What you will do: Nothing but the line containing "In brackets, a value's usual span" and the lines after it in the entries below should appear, each repeated exactly.

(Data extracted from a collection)
################
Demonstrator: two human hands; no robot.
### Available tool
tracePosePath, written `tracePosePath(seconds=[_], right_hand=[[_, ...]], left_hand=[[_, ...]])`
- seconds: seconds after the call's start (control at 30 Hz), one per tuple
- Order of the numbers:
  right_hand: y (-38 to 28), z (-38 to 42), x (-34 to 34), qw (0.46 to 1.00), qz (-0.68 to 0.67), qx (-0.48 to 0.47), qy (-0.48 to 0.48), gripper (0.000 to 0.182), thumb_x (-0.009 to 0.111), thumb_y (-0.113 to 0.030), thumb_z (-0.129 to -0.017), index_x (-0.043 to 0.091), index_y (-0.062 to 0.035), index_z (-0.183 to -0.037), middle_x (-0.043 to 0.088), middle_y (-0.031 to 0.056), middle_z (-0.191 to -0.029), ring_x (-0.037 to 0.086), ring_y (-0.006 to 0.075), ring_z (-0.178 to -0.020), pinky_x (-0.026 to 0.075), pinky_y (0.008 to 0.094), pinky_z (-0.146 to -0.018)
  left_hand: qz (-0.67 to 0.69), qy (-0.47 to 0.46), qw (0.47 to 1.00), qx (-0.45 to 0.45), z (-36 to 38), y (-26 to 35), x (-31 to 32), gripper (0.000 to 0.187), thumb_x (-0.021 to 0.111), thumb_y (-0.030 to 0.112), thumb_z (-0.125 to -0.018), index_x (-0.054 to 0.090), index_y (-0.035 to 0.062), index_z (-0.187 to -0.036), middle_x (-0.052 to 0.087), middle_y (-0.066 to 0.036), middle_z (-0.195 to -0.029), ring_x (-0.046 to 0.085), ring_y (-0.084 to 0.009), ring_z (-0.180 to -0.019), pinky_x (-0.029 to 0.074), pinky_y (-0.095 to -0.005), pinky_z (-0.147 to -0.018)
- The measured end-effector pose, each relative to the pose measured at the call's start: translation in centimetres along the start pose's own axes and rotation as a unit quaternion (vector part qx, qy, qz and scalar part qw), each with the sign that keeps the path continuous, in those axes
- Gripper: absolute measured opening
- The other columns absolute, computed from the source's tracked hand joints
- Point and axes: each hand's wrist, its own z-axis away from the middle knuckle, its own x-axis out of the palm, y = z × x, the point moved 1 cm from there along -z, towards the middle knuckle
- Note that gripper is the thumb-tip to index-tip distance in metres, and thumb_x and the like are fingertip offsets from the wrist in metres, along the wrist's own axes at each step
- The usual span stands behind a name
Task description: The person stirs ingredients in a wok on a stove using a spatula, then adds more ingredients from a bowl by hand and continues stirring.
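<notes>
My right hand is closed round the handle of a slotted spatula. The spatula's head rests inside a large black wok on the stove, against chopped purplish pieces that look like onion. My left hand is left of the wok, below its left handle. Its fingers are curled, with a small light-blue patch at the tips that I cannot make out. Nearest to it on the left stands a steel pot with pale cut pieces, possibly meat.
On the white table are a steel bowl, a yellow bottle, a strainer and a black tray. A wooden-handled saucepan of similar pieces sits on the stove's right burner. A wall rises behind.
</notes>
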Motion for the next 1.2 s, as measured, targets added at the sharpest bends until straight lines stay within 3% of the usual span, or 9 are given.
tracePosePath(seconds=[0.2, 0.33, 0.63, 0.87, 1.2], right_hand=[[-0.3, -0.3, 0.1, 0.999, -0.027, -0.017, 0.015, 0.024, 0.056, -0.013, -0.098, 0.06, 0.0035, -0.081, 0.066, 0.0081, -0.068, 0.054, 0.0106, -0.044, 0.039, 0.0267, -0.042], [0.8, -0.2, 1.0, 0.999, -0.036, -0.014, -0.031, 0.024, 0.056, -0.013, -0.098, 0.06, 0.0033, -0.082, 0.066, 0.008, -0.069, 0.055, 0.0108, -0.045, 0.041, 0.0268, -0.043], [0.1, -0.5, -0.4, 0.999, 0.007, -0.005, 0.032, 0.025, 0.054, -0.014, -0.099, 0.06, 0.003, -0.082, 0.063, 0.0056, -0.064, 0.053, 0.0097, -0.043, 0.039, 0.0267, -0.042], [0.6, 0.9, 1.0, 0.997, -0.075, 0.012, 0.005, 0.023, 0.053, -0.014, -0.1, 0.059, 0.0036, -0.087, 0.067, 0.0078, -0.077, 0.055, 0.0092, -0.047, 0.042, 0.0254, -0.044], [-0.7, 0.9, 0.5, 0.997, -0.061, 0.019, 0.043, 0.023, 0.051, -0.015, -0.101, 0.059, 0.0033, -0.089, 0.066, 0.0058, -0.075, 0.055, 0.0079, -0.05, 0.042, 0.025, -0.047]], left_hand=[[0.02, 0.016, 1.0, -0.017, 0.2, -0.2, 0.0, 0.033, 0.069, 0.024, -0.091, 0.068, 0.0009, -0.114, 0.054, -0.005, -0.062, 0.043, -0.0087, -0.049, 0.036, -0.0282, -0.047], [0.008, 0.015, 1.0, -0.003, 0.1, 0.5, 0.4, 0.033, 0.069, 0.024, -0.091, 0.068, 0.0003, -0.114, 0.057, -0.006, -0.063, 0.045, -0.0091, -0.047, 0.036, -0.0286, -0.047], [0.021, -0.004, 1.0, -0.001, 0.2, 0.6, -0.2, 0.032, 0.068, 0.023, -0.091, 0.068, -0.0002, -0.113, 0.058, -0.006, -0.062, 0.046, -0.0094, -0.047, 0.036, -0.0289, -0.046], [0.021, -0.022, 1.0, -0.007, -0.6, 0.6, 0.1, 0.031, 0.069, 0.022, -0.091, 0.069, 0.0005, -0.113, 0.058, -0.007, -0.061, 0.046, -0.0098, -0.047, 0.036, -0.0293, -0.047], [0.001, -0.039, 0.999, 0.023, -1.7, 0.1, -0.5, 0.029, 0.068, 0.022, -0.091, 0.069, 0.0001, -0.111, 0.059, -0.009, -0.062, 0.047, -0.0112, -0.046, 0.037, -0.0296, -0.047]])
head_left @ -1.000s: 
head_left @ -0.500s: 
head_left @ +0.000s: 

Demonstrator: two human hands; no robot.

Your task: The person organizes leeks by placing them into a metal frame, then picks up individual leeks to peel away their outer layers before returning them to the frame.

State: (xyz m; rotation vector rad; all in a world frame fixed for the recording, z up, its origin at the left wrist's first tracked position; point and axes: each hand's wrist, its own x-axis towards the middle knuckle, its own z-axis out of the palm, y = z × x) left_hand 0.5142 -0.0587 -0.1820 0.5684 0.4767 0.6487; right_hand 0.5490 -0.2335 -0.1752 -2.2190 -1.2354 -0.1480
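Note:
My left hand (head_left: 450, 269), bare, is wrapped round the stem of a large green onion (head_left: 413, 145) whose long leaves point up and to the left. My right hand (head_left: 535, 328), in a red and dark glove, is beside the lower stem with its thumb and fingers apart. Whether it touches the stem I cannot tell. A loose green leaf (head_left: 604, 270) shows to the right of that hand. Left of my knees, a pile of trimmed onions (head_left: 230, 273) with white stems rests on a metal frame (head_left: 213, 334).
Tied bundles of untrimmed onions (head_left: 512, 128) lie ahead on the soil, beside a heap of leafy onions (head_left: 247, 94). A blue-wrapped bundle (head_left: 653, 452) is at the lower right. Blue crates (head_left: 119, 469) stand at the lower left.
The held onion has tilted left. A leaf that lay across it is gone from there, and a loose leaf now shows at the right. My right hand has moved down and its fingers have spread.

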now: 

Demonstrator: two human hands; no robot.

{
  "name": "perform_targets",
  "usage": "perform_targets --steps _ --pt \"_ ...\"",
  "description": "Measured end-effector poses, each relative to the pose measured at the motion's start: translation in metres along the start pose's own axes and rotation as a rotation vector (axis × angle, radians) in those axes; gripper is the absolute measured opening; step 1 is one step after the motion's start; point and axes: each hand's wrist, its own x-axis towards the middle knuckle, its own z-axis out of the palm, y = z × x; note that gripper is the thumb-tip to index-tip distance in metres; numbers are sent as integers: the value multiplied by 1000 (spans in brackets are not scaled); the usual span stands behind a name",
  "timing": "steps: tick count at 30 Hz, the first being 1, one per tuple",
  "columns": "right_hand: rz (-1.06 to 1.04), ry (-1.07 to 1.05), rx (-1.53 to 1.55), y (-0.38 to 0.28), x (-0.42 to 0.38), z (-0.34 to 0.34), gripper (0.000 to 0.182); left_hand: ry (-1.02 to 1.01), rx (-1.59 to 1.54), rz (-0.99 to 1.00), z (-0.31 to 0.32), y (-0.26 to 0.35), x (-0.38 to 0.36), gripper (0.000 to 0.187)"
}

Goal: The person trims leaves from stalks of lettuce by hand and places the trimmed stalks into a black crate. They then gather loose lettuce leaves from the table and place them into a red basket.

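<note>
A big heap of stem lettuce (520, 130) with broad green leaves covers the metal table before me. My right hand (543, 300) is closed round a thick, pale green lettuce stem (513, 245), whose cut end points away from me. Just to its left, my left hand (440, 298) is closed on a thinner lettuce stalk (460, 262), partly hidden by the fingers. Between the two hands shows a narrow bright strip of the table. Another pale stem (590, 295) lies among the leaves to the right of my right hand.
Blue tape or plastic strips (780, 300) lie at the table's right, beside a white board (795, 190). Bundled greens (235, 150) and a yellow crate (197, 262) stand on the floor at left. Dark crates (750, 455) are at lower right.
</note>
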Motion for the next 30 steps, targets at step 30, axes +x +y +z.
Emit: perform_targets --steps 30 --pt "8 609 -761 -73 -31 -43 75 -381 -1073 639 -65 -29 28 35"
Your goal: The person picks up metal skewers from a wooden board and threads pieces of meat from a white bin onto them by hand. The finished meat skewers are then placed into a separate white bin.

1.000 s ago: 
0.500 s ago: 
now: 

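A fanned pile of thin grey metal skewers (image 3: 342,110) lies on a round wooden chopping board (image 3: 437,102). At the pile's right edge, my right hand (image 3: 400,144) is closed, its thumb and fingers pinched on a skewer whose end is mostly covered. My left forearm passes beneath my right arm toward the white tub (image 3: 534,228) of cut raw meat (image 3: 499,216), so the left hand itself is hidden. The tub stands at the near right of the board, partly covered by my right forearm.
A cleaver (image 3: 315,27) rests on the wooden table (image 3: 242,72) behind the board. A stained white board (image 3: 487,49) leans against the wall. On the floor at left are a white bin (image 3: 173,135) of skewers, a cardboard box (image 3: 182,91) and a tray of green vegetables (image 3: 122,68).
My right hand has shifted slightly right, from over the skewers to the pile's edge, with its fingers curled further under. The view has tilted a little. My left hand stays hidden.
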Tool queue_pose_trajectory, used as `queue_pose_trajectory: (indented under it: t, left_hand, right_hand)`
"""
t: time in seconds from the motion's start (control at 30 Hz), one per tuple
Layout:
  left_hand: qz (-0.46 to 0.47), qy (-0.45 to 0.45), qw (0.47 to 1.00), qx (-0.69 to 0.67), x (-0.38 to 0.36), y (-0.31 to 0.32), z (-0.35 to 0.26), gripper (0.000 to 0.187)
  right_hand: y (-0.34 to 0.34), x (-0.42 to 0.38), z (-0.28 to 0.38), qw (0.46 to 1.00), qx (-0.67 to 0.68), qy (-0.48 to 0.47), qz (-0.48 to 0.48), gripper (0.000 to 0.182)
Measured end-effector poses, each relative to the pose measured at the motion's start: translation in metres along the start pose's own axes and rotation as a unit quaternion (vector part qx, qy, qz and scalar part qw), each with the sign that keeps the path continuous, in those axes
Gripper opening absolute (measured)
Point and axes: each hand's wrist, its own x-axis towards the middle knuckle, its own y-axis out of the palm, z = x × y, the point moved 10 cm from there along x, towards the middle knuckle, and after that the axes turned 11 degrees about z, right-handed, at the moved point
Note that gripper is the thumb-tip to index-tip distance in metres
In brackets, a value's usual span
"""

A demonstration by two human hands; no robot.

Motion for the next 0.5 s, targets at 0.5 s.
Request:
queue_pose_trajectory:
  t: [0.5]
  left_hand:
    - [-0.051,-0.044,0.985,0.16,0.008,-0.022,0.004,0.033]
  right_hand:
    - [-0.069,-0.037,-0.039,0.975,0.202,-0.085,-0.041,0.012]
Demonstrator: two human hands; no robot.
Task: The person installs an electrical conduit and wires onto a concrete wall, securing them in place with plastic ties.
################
Solution to this exercise:
In brackets, a value's usual span
"""

A demonstration by two human hands; no robot.

Motion for the next 0.5 s, targets at 0.5 s.
Request:
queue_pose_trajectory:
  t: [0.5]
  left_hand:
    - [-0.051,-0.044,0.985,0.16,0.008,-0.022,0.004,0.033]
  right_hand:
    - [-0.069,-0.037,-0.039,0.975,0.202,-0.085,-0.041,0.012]
Demonstrator: two human hands; no robot.
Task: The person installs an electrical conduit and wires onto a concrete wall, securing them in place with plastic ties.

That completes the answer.